Juillet 2001 : « Tu es, Seigneur, mon unique bien » (Ps 16, 2)

Sainte Thérèse de Lisieux disait qu’il est préférable de parler avec Dieu que de parler de lui, car dans nos conversations peut toujours entrer une part d’amour propre. Elle avait raison. Mais pour porter témoignage auprès des autres, nous devons aussi parler de Dieu.
Et avant tout nous devons l’aimer, de cet amour qui est la base de la vie chrétienne et qui se manifeste dans la prière, dans la réalisation de sa volonté.
Il nous faut donc parler avec nos prochains, oui, mais avant tout parler avec Dieu.
Comment faire ?
En utilisant les simples prières de tout chrétien ; mais aussi en vérifiant, au long du jour, à l’aide de quelque brève prière, si notre cœur est vraiment en Lui, s’Il est l’idéal de notre vie ; si nous Le mettons véritablement à la première place dans notre cœur ; si nous L’aimons sincèrement de tout notre être.
Je veux parler de ces prières rapides qui sont particulièrement conseillées à ceux qui se trouvent au milieu du monde et qui n’ont pas le temps de prier longuement. Elles sont comme des flèches d’amour qui partent de notre cœur en direction de Dieu, comme des dards de feu. On les appelle les prières jaculatoires, car, étymologiquement, elles signifient justement dards, flèches. Elles servent magnifiquement à redresser notre cœur vers Dieu.
Dans la liturgie eucharistique de ce mois on trouve un verset qui peut être considéré comme une très belle prière jaculatoire et qui nous convient parfaitement. Il dit :

« Tu es, Seigneur, mon unique bien. » (cf. Psaume 16,2 « C’est toi le Seigneur ! Je n’ai pas de plus grand bonheur que toi ! »)

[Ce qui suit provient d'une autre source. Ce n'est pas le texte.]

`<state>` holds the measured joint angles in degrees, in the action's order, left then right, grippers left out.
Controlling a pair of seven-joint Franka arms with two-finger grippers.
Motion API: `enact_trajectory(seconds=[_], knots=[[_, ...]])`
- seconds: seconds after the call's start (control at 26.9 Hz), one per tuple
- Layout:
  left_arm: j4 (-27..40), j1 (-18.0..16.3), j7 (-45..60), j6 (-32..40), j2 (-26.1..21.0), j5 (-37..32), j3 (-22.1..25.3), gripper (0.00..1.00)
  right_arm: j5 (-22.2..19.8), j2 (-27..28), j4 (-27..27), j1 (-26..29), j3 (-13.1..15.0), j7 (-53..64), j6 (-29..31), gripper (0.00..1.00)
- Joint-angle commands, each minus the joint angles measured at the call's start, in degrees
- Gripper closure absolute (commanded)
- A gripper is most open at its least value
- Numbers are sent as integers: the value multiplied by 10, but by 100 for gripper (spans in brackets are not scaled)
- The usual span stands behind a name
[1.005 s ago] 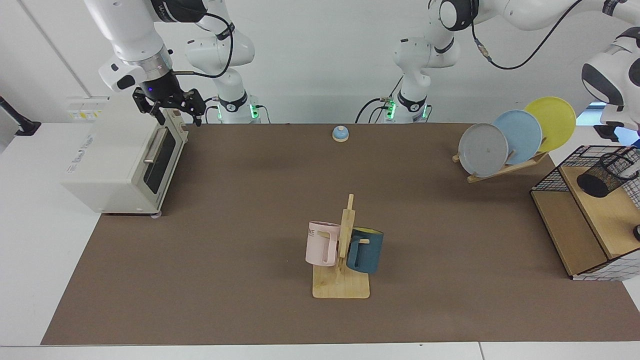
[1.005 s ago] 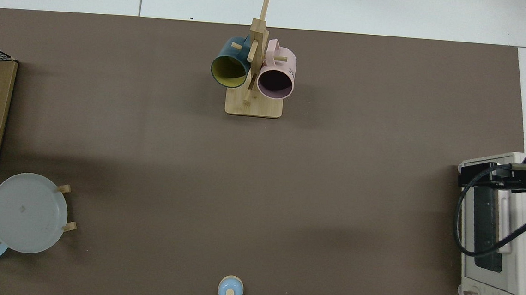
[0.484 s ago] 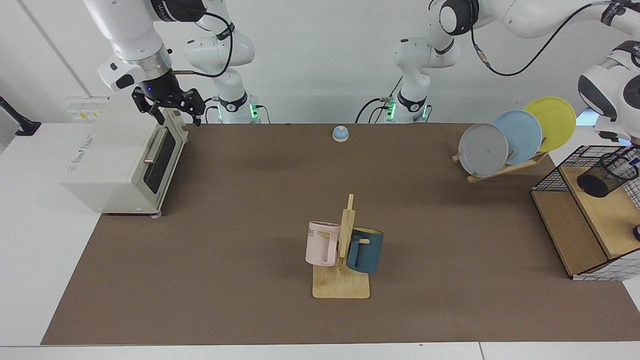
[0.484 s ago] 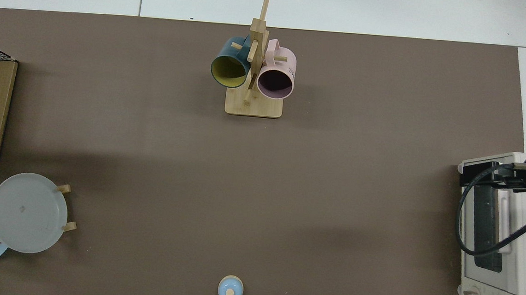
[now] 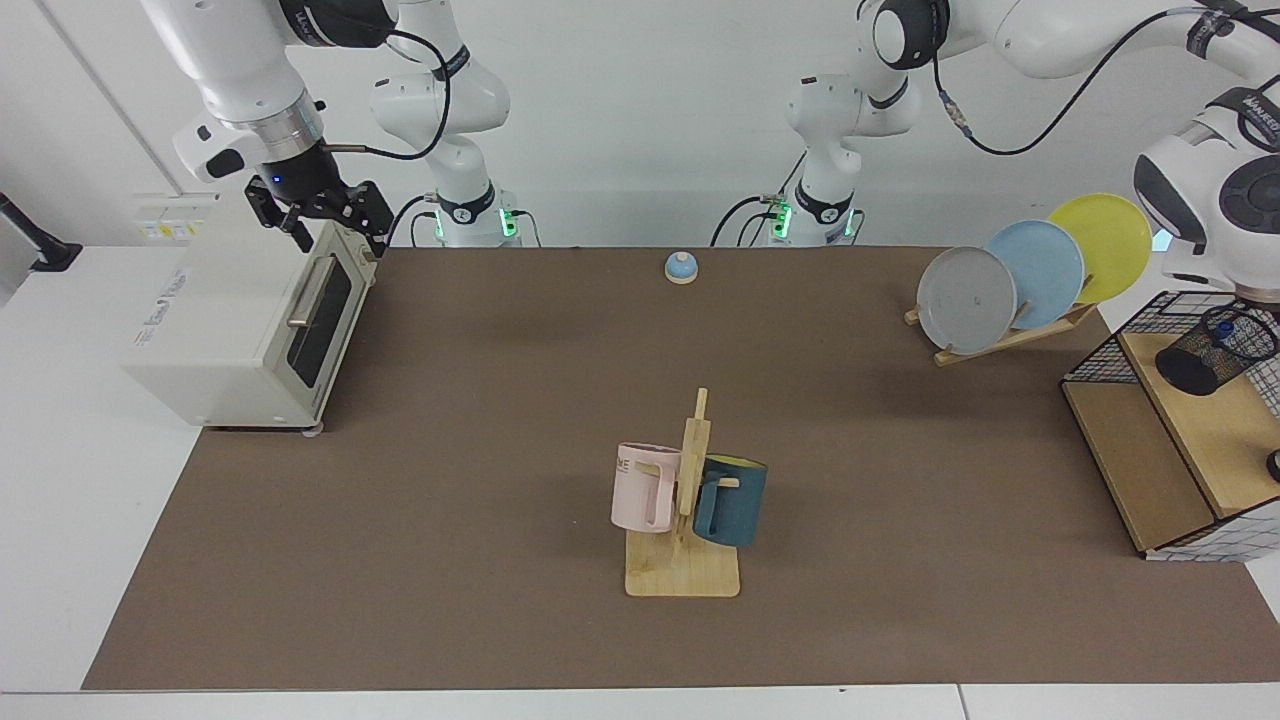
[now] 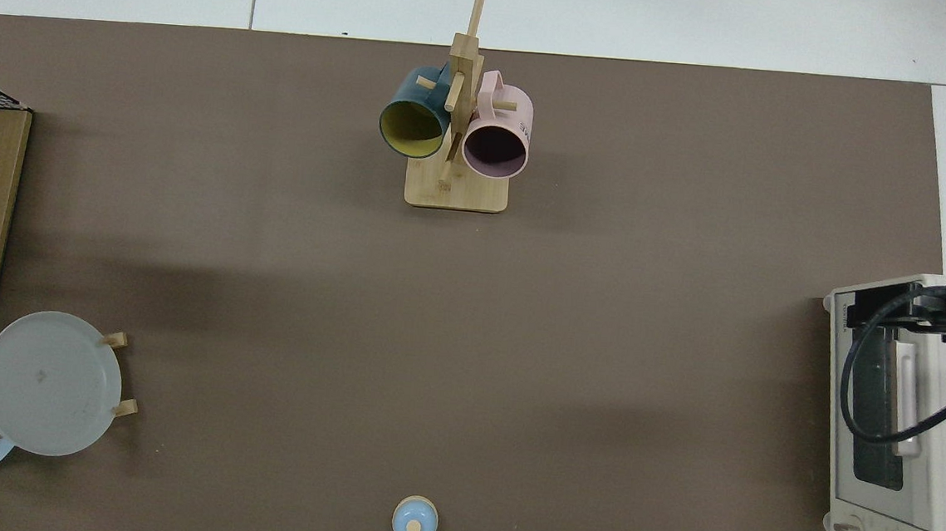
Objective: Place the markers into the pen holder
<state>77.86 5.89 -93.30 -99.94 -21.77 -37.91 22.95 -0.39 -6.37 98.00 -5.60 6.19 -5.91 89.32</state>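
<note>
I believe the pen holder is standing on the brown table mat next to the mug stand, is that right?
Not quite: the facing view shows the pen holder on the wooden shelf of the wire-grid basket, far from the mug stand, not on the brown table mat.

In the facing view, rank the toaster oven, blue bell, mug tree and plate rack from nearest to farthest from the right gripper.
From the right gripper, above the oven's top front edge:
1. Toaster oven, directly beneath it.
2. Blue bell, at the table's back edge, centre.
3. Mug tree, centre, toward the front.
4. Plate rack, far side, near the left arm.
</note>
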Motion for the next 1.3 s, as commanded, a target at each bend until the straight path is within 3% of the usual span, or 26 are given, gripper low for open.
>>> enact_trajectory(seconds=[0.0, 0.33, 0.45, 0.63, 0.78, 0.86, 1.27], knots=[[-10, 7, 44, 39, 5, 52, -16, 0, -9, 10, -10, 10, -5, 21, -10, 0], [-6, 18, 168, 101, 27, 217, -40, 0, -3, 8, -5, 9, -5, 14, 5, 0], [26, 30, 248, 111, 49, 269, -47, 0, 2, 9, -5, 9, -6, 14, 9, 0], [49, 40, 332, 113, 64, 290, -68, 0, 2, 8, -5, 5, -7, 14, 9, 0], [68, 41, 355, 119, 74, 365, -69, 0, 2, 9, -5, 6, -6, 14, 9, 0], [105, 40, 419, 107, 100, 400, -70, 0, 2, 8, -5, 6, -6, 14, 9, 0], [217, 42, 738, 55, 149, 412, -123, 0, 2, 9, -5, 5, -7, 14, 9, 0]])
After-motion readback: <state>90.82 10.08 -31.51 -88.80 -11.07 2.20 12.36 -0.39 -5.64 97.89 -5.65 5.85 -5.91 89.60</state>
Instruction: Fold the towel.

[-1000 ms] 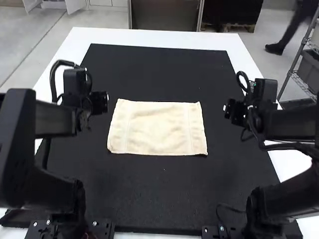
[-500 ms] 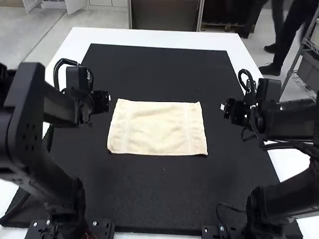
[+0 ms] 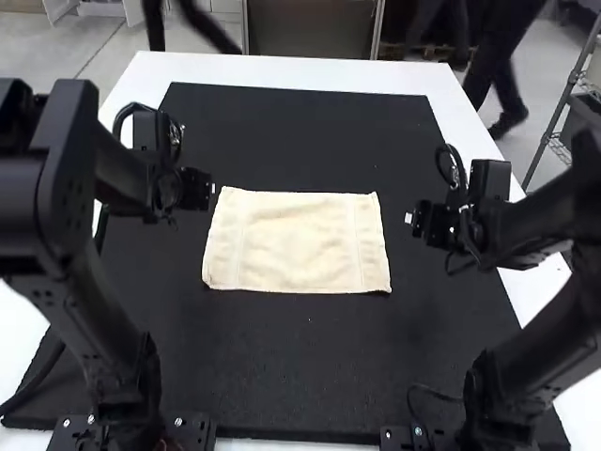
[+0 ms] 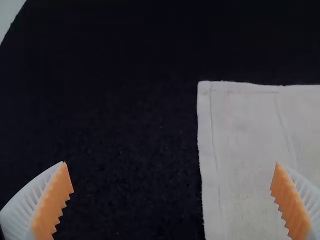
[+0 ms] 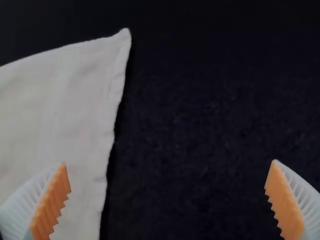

Répétons-le souvent au cours de nos journées, surtout quand divers attachements fixent notre cœur sur des biens, des personnes, ou sur nous-mêmes. Disons : « C’est toi, Seigneur, qui est mon unique bien, et non pas cette chose, cette personne ou bien moi-même. Tu es mon unique bien, je n’en ai pas d’autre. »
Essayons de le répéter lorsque l’agitation ou la hâte voudraient nous faire mal accomplir la volonté de Dieu du moment présent. « Tu es, Seigneur, mon unique bien, mon bien est donc de faire ta volonté et non pas ce que moi je désire. »
Lorsque la curiosité, l’amour propre et les mille attractions du monde tendent à entraver notre rapport avec Dieu, disons-lui de tout notre cœur : « Tu es, Seigneur, mon unique bien, et non pas ce dont mon avidité et mon orgueil voudraient se rassasier ! »
Essayons de le répéter souvent. Redisons-le quand une ombre obscurcit notre âme et que la souffrance frappe à la porte. Ce sera une manière de préparer notre rencontre avec lui.

« Tu es, Seigneur, mon unique bien. »

Ces simples paroles nous aideront à avoir confiance en lui, elles nous entraîneront à vivre dans l’Amour. Ainsi, toujours plus unis à Dieu et remplis de lui, nous mettrons et remettrons les bases nécessaires à notre être véritable, fait à l’image de Dieu.
Notre vie se déroulera alors d’une manière juste. Notre bouche ne dira pas de simples paroles ou, pire, du bavardage, mais elle lancera des flèches capables d’ouvrir les cœurs à l’accueil de Jésus.
Cherchons toutes les occasions de prononcer ces simples mots, et à la fin de la journée nous aurons la confirmation qu’ils ont été un remède et un fortifiant pour notre âme. Ils auront fait de notre cœur – comme dirait Catherine de Sienne – une lampe qui brûle, toute droite.